Защита поэзии и защита доброты или, выразимся точнее, доброжелательности.
Ничто не уведет читателя дальше от сегодняшнего культа возбуждения и услад, чем следование Загаевскому, который разворачивает свиток соблазнительных похвал безмятежности, сочувствию, терпению, «спокойствию и мужеству обычной жизни». «Я верю в правду!» и, в другом пассаже, «Добро существует!» (эти восклицательные знаки!) – вот обороты если не панглоссовские (один американский рецензент заметил в книге панглоссовскую приподнятость), то по меньшей мере донкихотские. В культуре найдется немного образцов мягкого, доброго нрава у мужчин, и те, которые унаследованы нами из литературы прошлого, связаны с простодушием, детскостью, безвинностью: Джо Гарджери в Больших надеждах, Алёша в Братьях Карамазовых. Персона Загаевского в Другой красоте совсем не невинна в указанном смысле. Но у него есть особый дар – вызывать к жизни состояния «сложной невинности», невинности гения, как в душераздирающем стихотворном портрете Франц Шуберт: пресс-конференция.
Название может ввести в заблуждение. Другая красота вновь и вновь свидетельствует о том, что, почитая величие в поэзии и других искусствах, Загаевский – не эстет. О поэзии надлежит судить по более высоким нормам. «Горе писателю, который ставит красоту выше истины». Поэзию необходимо защищать от искушений самонадеянности, присущей ее собственным возвышенным состояниям.

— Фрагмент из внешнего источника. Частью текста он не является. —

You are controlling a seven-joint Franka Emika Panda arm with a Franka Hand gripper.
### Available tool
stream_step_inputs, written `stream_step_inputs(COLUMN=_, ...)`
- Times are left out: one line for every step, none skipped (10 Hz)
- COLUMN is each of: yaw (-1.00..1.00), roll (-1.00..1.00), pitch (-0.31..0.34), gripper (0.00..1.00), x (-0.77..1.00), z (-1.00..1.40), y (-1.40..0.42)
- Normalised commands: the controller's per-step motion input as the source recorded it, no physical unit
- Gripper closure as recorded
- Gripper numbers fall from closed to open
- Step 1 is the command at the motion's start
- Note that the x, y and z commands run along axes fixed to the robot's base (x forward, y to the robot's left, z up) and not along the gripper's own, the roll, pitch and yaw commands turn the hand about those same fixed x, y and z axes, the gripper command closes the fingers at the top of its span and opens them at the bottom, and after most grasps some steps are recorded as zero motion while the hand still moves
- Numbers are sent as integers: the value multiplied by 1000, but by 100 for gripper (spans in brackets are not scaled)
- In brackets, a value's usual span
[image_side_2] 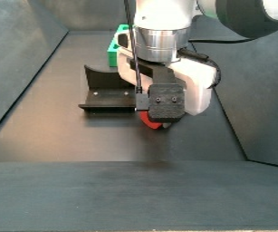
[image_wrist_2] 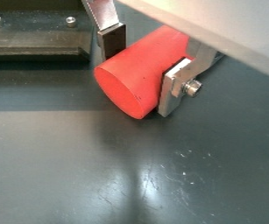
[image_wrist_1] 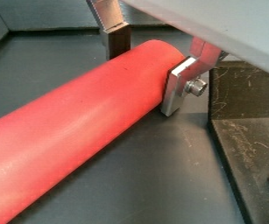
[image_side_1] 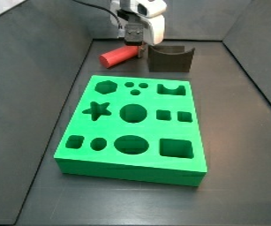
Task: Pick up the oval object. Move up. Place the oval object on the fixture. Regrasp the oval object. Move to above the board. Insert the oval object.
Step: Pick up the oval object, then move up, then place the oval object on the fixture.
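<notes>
- We see the pincer (image_wrist_1: 148, 66) low over the dark surface (image_wrist_2: 124, 175), its silver plates set on either side of the red peg (image_wrist_1: 78, 131); in both wrist views the fingers (image_wrist_2: 178, 83) press against the peg's flanks near one end, so it is closed around the peg.
- The peg (image_side_1: 118, 56) lies on its side on the surface at the far end, just beside the fixture (image_side_1: 169, 58); whether it is lifted off the surface we cannot tell.
- In a side view the arm's wrist hides most of the peg (image_side_2: 155, 126); the fixture (image_side_2: 105, 91) sits close by.
- The green board (image_side_1: 134, 128) lies nearer the camera, apart from the peg.
</notes>
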Motion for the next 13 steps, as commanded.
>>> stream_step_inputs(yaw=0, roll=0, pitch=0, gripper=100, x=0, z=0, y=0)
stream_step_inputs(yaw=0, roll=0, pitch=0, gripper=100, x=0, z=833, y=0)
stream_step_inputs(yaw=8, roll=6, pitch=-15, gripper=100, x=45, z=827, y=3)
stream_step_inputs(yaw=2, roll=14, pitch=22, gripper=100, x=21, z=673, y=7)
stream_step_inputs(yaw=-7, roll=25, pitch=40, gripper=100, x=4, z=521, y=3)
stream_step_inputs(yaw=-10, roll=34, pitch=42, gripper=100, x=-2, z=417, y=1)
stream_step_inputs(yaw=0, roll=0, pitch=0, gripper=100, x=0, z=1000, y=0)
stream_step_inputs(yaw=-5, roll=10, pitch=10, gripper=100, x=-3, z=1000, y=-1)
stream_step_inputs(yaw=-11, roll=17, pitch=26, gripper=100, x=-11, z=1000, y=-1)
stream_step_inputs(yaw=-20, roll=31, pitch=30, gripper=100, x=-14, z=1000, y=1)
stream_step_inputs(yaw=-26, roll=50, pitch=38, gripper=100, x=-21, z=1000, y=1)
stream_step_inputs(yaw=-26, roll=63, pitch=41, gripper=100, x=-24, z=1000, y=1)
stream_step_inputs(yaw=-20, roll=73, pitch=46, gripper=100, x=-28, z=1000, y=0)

Конечно, и красота, и правда кажутся теперь неверными ориентирами, оставшимися нам в наследство от относительно невинного прошлого. В деликатных переговорах с настоящим, которые Загаевский ведет от имени находящихся под угрозой вымирания истин, ностальгия считается признаком ущербной аргументации. Тем не менее даже при отсутствии былой определенности и лицензии на риторику автор обязуется отстаивать идею «возвышенного» или «благородного» в литературе – предполагая, что нам всё еще нужны качества в искусстве, которым служат такие почти вышедшие из употребления слова. Самая красноречивая, исчерпывающая защита позиций Загаевского – это речь под названием Истертое и возвышенное, что он держал в голландском университете в 1998 году, поставив псевдонаивный вопрос: «Возможно ли всё еще литературное величие?»
Вера в литературное величие подразумевает, что до сих пор не умерла способность к восхищению. Когда восхищение растлевается, то есть делается циничным, вопрос, возможно ли величие, просто исчезает. Нигилизм и восхищение состязаются, саботируют друг друга, борются, чтобы друг друга ослабить. (Как ирония и экстаз.)

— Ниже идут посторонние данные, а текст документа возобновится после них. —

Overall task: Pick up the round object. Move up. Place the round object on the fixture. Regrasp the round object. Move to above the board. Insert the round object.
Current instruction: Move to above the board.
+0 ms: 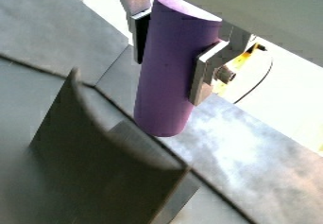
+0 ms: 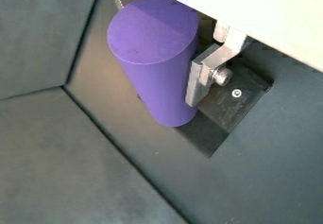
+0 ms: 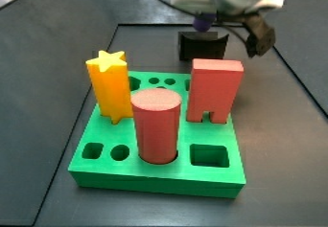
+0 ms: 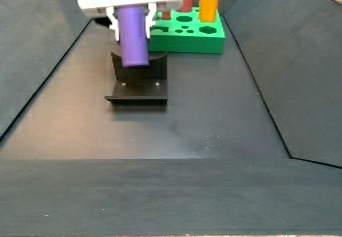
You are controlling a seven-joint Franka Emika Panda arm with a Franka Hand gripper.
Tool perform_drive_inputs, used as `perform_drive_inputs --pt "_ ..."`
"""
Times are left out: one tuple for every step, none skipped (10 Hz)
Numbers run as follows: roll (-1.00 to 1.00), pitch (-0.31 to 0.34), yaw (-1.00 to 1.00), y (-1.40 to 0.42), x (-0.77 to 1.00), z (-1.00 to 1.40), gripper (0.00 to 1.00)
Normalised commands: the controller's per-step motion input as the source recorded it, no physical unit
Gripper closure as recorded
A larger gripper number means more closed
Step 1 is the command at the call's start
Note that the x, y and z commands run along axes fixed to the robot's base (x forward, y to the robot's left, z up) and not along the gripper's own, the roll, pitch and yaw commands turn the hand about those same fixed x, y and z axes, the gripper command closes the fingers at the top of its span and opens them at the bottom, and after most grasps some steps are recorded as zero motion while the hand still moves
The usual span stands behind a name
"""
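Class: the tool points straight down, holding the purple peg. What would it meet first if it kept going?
Probably the black notched fixture: the tool holds the purple cylindrical peg upright just above it. The exact gap is unclear.

no readable text or labels

The place looked like a robotics lab test cell. A dark bin [image 4: 254, 71] with sloping walls held a green board [image 3: 153, 140] of shaped holes, with bright test pegs standing in it. Behind the board, a gripper [image 4: 130, 19] held a purple peg [image 4: 131, 36] above a black fixture [image 4: 139, 84].
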Motion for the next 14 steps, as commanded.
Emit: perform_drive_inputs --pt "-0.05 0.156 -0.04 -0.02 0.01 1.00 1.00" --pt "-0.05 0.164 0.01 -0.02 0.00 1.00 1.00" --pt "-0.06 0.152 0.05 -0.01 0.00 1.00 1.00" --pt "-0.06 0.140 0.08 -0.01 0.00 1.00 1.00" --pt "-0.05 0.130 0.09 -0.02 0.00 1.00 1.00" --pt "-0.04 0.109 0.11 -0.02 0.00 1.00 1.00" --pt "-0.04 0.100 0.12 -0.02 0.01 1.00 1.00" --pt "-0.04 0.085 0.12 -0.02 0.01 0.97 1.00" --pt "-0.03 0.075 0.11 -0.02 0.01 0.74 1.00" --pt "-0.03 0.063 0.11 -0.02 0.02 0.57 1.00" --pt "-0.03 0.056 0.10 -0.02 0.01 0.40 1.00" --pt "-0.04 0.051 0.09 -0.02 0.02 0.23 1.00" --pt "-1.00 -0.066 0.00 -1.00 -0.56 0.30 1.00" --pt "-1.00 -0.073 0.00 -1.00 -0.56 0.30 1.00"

Хотя Загаевский и разочарован «нисходящей мутацией европейской литературы», но отказывается размышлять о причинах растущего субъективизма и восстания против «величия». Возможно, тем, кто воспитан в условиях жестокости и посредственности административно-командной системы, труднее испытывать возмущение меркантилистскими ценностями (часто сокрытыми под маской «демократических» или популистских принципов), которые подорвали основы возвышенного. «Советская цивилизация», известная также как коммунизм, была большой консервативной силой. Культурная политика коммунистических режимов набальзамировала старые, иерархические представления о творческих свершениях, стремясь привить знатную родословную собственным пропагандистским банальностям. Напротив, капитализм исповедует действительно радикальное отношение к культуре, устраняя само понятие величия в искусстве, которое как «элитистскую» презумпцию яро отвергают экуменические мещане в облике как прогрессистов, так и реакционеров.

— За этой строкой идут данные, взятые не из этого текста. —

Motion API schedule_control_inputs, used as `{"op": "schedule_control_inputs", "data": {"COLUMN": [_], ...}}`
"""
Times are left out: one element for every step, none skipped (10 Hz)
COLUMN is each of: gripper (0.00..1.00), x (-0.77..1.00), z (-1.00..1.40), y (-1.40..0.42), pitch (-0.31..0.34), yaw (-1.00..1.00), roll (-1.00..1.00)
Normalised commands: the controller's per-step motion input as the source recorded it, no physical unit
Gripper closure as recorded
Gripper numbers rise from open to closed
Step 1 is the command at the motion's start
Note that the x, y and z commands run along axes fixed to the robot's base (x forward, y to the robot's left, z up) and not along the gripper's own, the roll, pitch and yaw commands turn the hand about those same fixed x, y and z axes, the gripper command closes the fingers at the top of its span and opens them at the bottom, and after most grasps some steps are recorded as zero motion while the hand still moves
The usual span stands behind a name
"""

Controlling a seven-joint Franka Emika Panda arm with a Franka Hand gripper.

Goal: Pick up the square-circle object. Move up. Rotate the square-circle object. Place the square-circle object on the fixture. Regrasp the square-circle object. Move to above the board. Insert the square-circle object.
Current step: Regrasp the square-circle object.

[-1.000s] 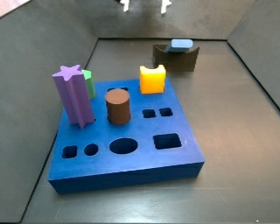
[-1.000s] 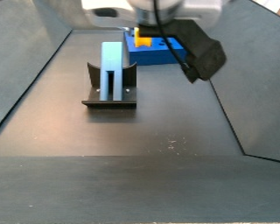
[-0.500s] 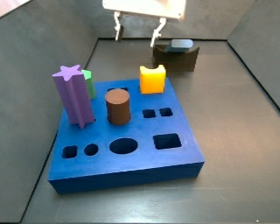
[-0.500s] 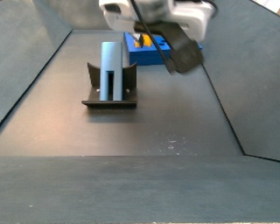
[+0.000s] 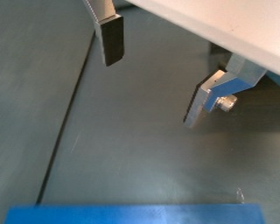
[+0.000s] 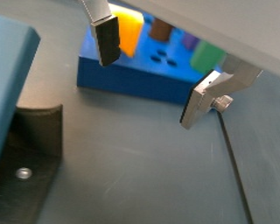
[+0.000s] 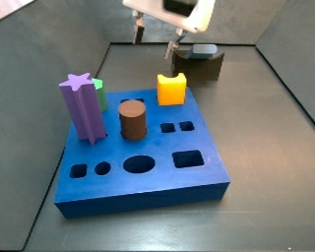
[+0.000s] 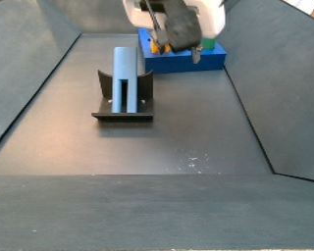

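We see the square-circle object [image 8: 126,78], a pale grey-blue peg of two joined bars, standing upright on the fixture [image 8: 123,106], the dark bracket cradling its lower end on the floor. Well behind it we have the board [image 7: 141,162], a thick blue slab lying flat, with round, square and small paired holes open in its top. Above, the gripper [image 6: 149,74] hangs with its fingers spread apart and nothing between them.

One tool [image 5: 154,79] hangs above the floor. One board [image 7: 145,162] carries four pieces: one purple post [image 7: 82,108], one brown cylinder [image 7: 131,121], one orange block [image 7: 171,89], one green piece [image 7: 99,92]. One fixture [image 8: 123,103] holds one square-circle object [image 8: 126,76].
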Motion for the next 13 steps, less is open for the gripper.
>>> {"op": "schedule_control_inputs", "data": {"gripper": [0.0, 0.0, 0.0, 0.0, 0.0, 0.0, 0.0, 0.0, 0.0, 0.0, 0.0, 0.0, 0.0], "x": [-0.04, -0.04, -0.04, -0.04, -0.04, -0.04, -0.04, -0.04, -0.05, -0.04, -0.03, -0.02, 0.0], "z": [0.01, 0.0, 0.0, 0.0, -0.01, -0.01, -0.01, 0.0, 0.01, 0.01, 0.0, -0.02, -0.04], "y": [-0.02, -0.01, -0.01, -0.01, -0.01, -0.01, -0.01, -0.01, -0.01, -0.01, -0.01, -0.01, -0.01], "pitch": [-0.253, -0.261, -0.265, -0.263, -0.254, -0.24, -0.226, -0.184, -0.1, -0.009, 0.147, 0.31, 0.5], "yaw": [-0.89, -0.9, -0.9, -0.91, -0.92, -0.92, -0.93, -0.95, -0.97, -0.99, -1.0, -1.0, -0.72], "roll": [1.0, 1.0, 1.0, 1.0, 1.0, 1.0, 1.0, 1.0, 1.0, 1.0, 1.0, 1.0, 0.76]}}
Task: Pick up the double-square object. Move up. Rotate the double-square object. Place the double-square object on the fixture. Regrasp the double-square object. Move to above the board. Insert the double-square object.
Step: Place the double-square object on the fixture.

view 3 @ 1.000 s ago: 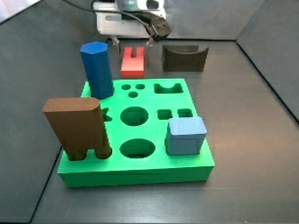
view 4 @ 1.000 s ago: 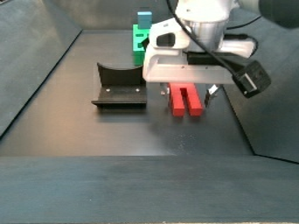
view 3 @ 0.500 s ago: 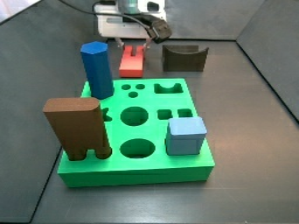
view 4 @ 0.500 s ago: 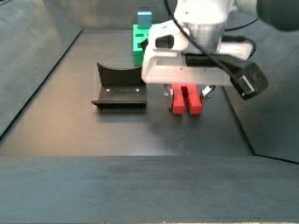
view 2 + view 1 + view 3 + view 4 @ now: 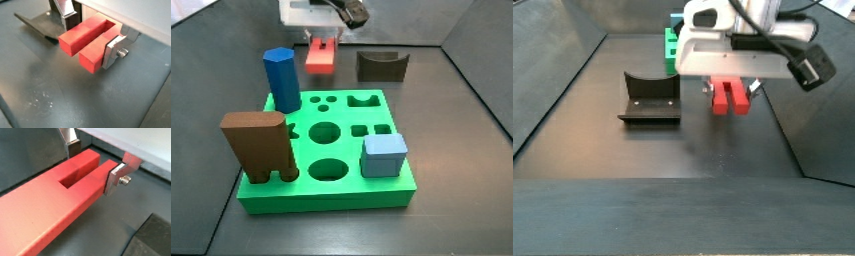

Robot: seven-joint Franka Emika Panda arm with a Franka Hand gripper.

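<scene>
Red double-square object (image 5: pixel 87 42) clamped across its width between gripper (image 5: pixel 90 37) fingers, off the floor | held level, likely for rotating before the fixture (image 5: pixel 649 97) beside it | green board (image 5: pixel 331 150) well apart

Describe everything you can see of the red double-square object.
The double-square object is a red, matte, plastic-looking bar with a lengthwise groove splitting it into two square lobes. It lies roughly level, clear of the dark floor, clamped between the hand's silver fingers. In a side view it hangs beside the fixture.
</scene>
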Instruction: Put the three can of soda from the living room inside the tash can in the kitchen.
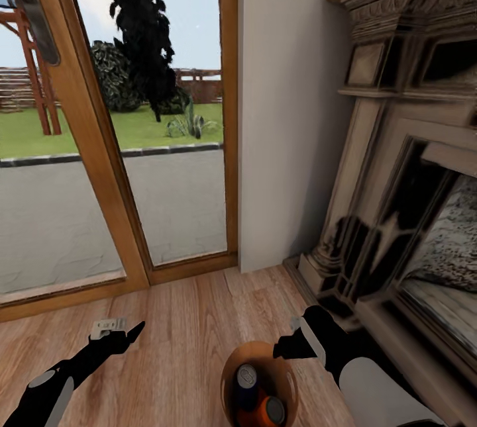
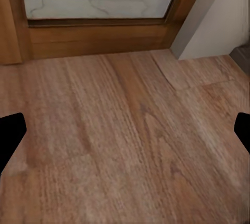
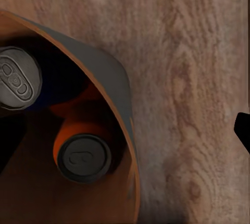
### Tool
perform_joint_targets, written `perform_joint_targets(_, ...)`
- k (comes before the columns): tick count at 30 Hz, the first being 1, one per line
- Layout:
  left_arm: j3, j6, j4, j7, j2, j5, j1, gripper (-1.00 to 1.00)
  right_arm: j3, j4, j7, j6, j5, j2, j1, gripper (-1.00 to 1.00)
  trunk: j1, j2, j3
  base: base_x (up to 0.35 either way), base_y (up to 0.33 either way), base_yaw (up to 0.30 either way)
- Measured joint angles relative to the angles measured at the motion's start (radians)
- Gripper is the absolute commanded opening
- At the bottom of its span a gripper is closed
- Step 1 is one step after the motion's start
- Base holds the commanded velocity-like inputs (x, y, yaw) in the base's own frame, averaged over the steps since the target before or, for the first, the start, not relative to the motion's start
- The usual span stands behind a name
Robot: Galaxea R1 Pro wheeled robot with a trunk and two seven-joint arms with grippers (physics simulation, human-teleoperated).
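Cans, a blue one (image 1: 246, 379) and an orange one (image 1: 271, 410), stand inside the bin (image 1: 228, 374) at lower centre, so both grippers, left (image 1: 126, 334) and right (image 1: 291, 341), hang open, empty.

No readable txt anywhere. Dark blue soda can (image 1: 246, 384) and orange soda can (image 1: 270, 410) in the trash can (image 1: 227, 374) show only plain lids w/ pull tabs; sides hidden, no brand or nos. visible.
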Motion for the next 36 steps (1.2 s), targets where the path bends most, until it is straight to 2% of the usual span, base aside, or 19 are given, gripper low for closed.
perform_joint_targets(36,-0.002,0.013,0.0,0.0,0.0,-0.001,0.0,1.0,0.0,-0.003,-0.001,0.0,0.0,-0.002,0.0,1.0,-0.016,0.008,0.139,0.0,0.0,0.0)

Протест Загаевского против крушения принципов не имеет аналитической природы. Тем не менее автор, конечно, понимает бесполезность (и унизительность) простого осуждения. Иногда его сиротливые максимы бьют через край: «Без поэзии мы вряд ли были бы лучше млекопитающих». Многие отрывки утверждают старое доброе негодование царящими нравами, особенно когда Загаевский поддается соблазну видеть в нашей эпохе признаки беспримерного вырождения. Что, задается он риторическим вопросом, сделали бы «великие, невинные художники прошлого, Джотто или ван Эйк, Пруст или Аполлинер, если бы некий злобный бес перенес их в наш ущербный, бутафорский мир»? Ничего не скажу о Джотто или ван Эйке; но Пруст (умер в 1922 году) и Аполлинер (умер в 1918 году) – невинны? Надо полагать, что Европа, в которой только что закончилась колоссальная бессмысленная бойня под названием «Первая мировая война», была куда хуже, чем современный нам «ущербный, бутафорский» мир.